> **ABOUT THIS TASK**
Transcribe the whole listing below without changing a word, but leave out every image.

═══ DATA EXTRACT ═══

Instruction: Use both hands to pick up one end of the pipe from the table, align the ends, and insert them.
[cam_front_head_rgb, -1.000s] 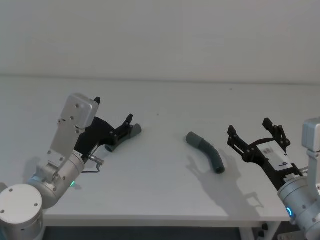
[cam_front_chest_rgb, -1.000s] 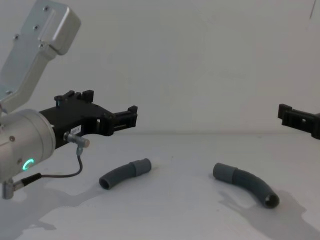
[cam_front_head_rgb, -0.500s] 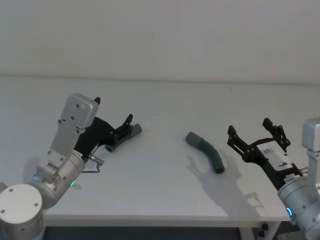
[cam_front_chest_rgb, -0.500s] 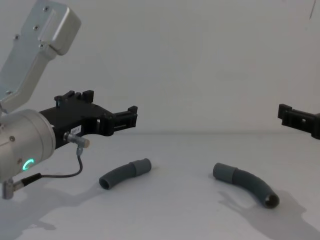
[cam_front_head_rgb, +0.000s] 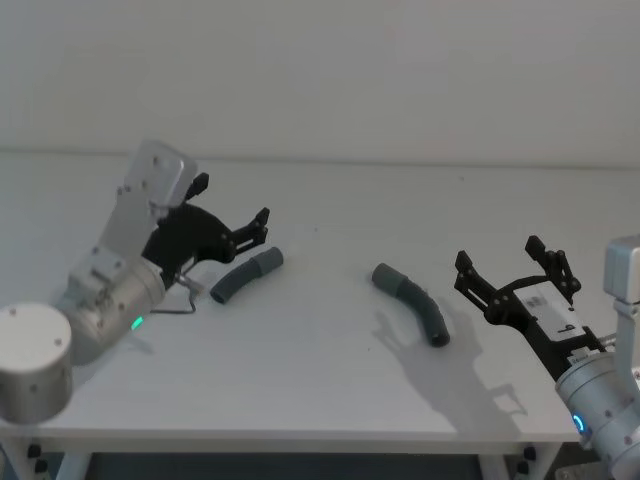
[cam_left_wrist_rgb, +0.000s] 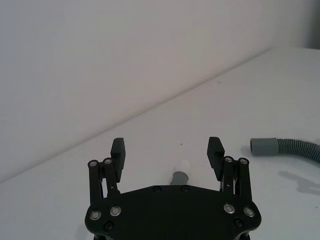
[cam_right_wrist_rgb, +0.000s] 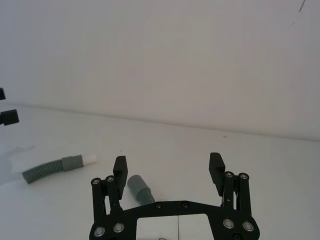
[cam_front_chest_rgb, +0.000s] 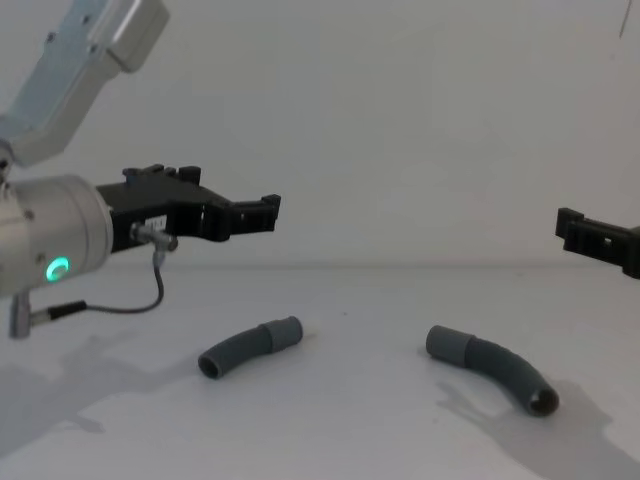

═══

> **PROBLEM SOLUTION**
Instruction: Use both hands to pick up one end of the pipe from the table, align the ends, and insert them.
[cam_front_head_rgb, -1.000s] 
[cam_front_chest_rgb, -1.000s] 
[cam_front_head_rgb, -0.500s] 
[cam_front_chest_rgb, -0.500s] 
[cam_front_head_rgb, +0.000s] 
[cam_left_wrist_rgb, +0.000s] 
[cam_right_wrist_rgb, +0.000s] 
[cam_front_chest_rgb, +0.000s] 

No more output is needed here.